The main Confederate assault was at dawn and against a poorly guarded and sleeping Union camp. In command of the Confederate forces were Lt. Gen. Wade Hampton and Maj. Gen. Joseph Wheeler, who were operating together for the first time. One of the goals (not fulfilled) was the capture of Kilpatrick himself, using a small elite squadron of hand-picked troopers. Kilpatrick, ensconced with his mistress in a small log cabin near the farmhouse of Charles Monroe, managed to flee the chaotic scene in his nightshirt, hiding for a period in a nearby swamp before regaining his composure and reorganizing his troops. While initially routed, the Federal cavalry soon recovered and counterattacked, eventually pressuring the Confederates to withdraw from the camp. Anticipating the approach of Union infantry, the Confederate commanders ordered their troops to disengage from the action in the mid-morning. Hampton's cavalry finally withdrew in good order toward Fayetteville. Confederate Brig. Gen. Thomas Harrison, Brig. Gen. William Y.C. Humes, Col. and brigade commander James Hagan and Col. and brigade commander Moses W. Hannon were wounded during the battle.

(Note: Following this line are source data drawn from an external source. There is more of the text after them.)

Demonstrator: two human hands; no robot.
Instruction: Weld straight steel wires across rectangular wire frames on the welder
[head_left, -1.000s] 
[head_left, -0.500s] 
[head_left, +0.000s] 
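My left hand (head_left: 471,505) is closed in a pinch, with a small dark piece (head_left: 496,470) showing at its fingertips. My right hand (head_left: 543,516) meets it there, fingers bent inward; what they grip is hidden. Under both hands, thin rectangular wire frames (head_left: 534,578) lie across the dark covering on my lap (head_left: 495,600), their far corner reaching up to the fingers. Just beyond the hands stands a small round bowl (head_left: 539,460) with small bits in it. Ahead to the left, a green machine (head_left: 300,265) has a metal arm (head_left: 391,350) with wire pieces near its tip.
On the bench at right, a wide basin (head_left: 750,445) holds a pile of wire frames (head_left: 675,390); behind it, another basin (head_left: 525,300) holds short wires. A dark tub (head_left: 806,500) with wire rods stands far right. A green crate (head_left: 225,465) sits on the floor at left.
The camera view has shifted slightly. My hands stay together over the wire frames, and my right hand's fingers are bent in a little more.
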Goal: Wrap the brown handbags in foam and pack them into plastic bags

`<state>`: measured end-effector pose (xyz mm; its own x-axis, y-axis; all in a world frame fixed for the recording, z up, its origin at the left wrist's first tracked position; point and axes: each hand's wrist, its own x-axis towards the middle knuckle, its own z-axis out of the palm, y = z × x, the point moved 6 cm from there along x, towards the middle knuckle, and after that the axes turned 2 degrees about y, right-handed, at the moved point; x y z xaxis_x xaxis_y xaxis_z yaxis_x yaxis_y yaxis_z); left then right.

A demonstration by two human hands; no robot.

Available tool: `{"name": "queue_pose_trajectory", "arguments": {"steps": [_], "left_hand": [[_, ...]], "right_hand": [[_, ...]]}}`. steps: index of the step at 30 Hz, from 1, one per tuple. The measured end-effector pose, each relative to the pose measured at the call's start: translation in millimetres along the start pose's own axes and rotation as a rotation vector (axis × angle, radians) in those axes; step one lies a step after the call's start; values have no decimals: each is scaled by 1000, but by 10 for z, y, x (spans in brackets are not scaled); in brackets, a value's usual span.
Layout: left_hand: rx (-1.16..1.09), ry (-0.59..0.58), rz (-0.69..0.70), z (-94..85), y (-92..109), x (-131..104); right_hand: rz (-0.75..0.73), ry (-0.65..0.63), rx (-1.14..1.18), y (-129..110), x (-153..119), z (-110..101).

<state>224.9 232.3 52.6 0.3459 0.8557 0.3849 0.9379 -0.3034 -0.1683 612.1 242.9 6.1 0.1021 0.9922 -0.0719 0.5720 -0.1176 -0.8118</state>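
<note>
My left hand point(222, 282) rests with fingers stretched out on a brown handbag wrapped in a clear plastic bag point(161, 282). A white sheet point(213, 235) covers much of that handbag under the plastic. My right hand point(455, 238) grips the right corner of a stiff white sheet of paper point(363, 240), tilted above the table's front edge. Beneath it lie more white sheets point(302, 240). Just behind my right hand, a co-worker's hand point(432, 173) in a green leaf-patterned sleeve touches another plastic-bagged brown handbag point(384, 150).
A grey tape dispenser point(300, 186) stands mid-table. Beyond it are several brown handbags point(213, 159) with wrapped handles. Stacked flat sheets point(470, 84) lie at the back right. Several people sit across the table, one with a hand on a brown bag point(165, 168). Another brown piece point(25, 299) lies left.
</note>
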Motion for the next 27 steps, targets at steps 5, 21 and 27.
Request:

Brig. Gen. William W. Allen and Colonel and brigade commander Henry Marshall Ashby were injured when their horses were shot from under them.

==Aftermath==
The Battle of Monroe's Crossroads gained the additional time needed for the Confederate infantry to conduct an organized crossing of the Cape Fear River at Fayetteville unmolested by the advancing Federals. With their troops and equipment east of the Cape Fear, the Confederates burned the bridges as Union forces entered the city.

The graves of several unidentified Union soldiers can still be seen today in the training area of Fort Bragg a few miles south of the Normandy Dropzone near the Coleman Impact Area. All visits must be approved by range control.